_Exercise directions_:
From the line containing "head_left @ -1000" through the last line below, copy every line exactly, leaving out the pictures.

### Recorded data

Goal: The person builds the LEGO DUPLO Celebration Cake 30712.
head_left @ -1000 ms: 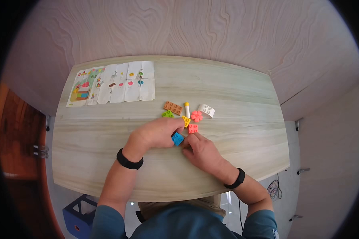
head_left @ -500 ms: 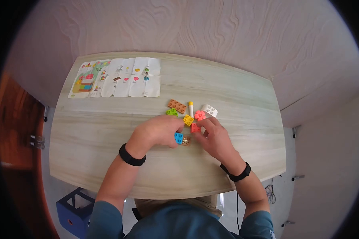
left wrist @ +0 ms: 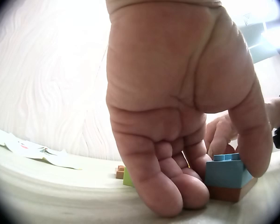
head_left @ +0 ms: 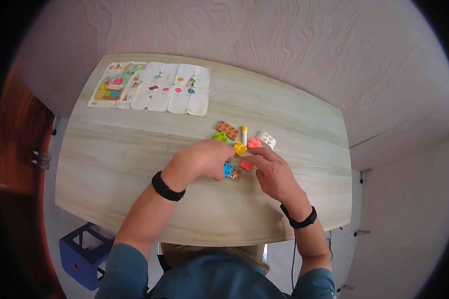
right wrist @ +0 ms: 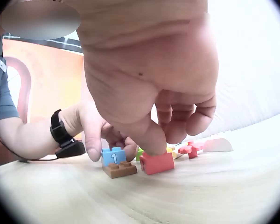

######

_Exercise result_:
head_left @ -1000 ms: 
head_left @ -500 ms: 
left wrist @ +0 ms: 
head_left @ +0 ms: 
right wrist @ +0 ms: 

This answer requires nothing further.